John De Fazio
John de Fazio (b. 1959, Reading PA) lives and works in San Francisco, CA. de Fazio’s works combine delicate ceramic techniques with kitschy Americana and psychedelic pop-cultural references. The works in Beasties are some of his largest slip cast sculptures, composed of pieces from multiple molds that are deftly seamed together and painstakingly glazed – queering and critiquing high-end ceramic production while also speaking to the pitfalls and hubris of human scientific experimentation.
John de Fazio received his BFA from the Philadelphia College of Art and his MFA from the San Francisco Art Institute. Recent exhibitions include pt. 2 Gallery, Oakland CA (2023); Eric Firestone Gallery, New York NY (2022); Wexner Center for the Arts, Columbus OH (2022); The Pit, Los Angeles CA (2020); Venus Over Los Angeles, Los Angeles CA (2016).

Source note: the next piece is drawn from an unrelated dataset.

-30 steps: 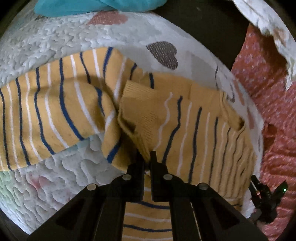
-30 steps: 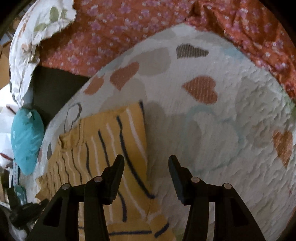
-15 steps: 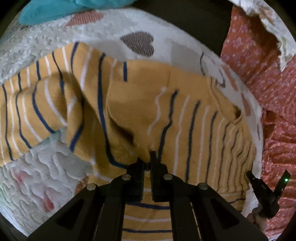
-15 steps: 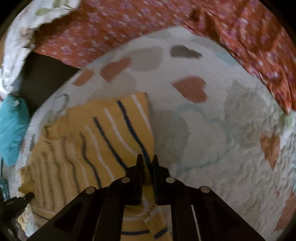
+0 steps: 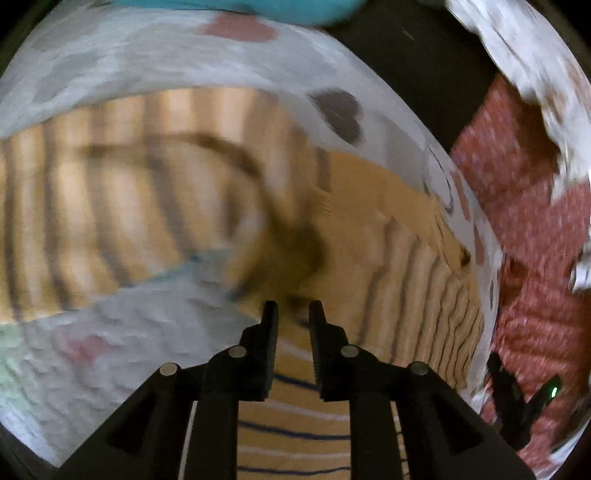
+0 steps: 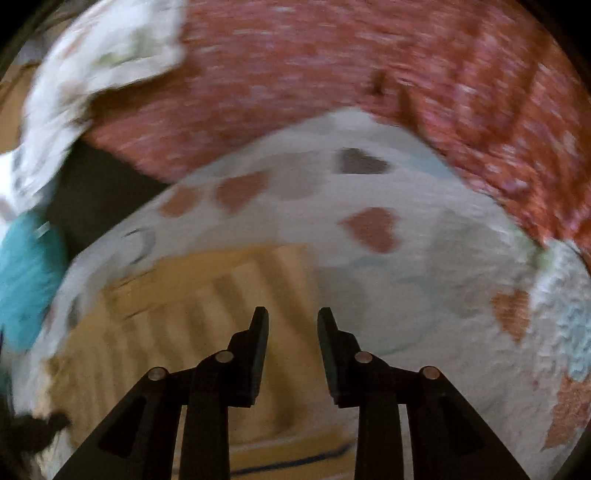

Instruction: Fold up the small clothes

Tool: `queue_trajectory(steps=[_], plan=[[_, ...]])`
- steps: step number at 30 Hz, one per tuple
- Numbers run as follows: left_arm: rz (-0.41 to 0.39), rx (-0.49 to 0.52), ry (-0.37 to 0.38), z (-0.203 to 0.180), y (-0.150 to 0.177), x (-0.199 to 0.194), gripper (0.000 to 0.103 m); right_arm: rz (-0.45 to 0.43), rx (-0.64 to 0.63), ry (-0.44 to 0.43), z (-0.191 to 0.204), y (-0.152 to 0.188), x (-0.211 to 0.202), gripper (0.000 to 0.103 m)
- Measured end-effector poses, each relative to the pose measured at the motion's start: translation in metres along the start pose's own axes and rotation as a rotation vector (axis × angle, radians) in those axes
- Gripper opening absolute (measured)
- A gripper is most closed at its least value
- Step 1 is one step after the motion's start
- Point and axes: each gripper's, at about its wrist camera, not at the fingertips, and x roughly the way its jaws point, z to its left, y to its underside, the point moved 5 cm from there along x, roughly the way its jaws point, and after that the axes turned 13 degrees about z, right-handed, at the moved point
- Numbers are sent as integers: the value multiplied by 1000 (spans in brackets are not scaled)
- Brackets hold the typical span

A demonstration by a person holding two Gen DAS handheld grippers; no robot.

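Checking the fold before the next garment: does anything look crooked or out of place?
Hard to judge; both views are motion-blurred. The yellow striped garment lies on the heart-print quilt with one part stretched out to the left in the left wrist view, not yet folded in. A dark bunched fold sits at its middle. Nothing looks spilled or damaged.

Motion blur smears the yellow knitted garment with navy and white stripes (image 5: 122,206); above it, a turquoise cloth (image 5: 258,7) is cut off.
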Motion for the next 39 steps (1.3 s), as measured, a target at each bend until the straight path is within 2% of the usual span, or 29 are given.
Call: queue_trajectory(steps=[2,6,9,11,12,14,16,17,19,22,27,30,33,36,37,39], plan=[[-38,-72,-44,30,-5,-15,17,30,-79,-62,31,13,-1,29],[-96,-207,-34,92,-10,-49,17,144,-265,-154,115,51,17,30],[-163,-307,-41,140,-10,-83,18,262,-318,-243,174,77,44,30],[-203,-384,-23,170,-9,-104,20,317,-329,-262,201,86,62,30],[-236,-441,-18,192,-8,-119,20,330,-340,-248,215,91,71,34],[-292,-523,-17,222,-6,-141,21,294,-386,-186,233,92,78,56],[-371,-618,-22,258,3,-168,22,284,-476,-90,254,96,75,55],[-414,-670,-39,277,10,-182,22,264,-520,-79,265,99,67,55],[-466,-750,-59,302,21,-198,25,216,-616,-126,294,115,44,55],[-500,-846,-75,339,38,-211,26,241,-801,-228,356,160,26,55],[-487,-915,-50,374,57,-215,26,335,-1097,-438,463,271,11,55],[-494,-931,-35,387,65,-221,26,309,-1294,-459,505,336,7,55],[-495,-933,-35,394,71,-224,26,254,-1444,-432,530,377,16,55],[-488,-936,-38,395,69,-223,26,217,-1504,-393,543,394,30,55],[-483,-934,-35,397,72,-223,26,204,-1514,-371,546,396,35,50],[-476,-923,-28,393,70,-221,26,193,-1482,-340,549,391,42,21]])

Alongside his fine art practice, de Fazio has produced iconic work within the commercial realm creating sets and mutant toys for the first season of Pee-wee’s Playhouse, art furniture, murals and props while working for MTV in the 1990’s.
De Fazio’s work is in the collections of the Whitney Museum of Art, New York NY; The Museum of Fine Arts Houston, Houston TX; Kohler Art Center, Sheboygan WI; Wexner Art Center, Columbus OH; and the Shigaraki Museum, Shigeraki, Japan; amongst others.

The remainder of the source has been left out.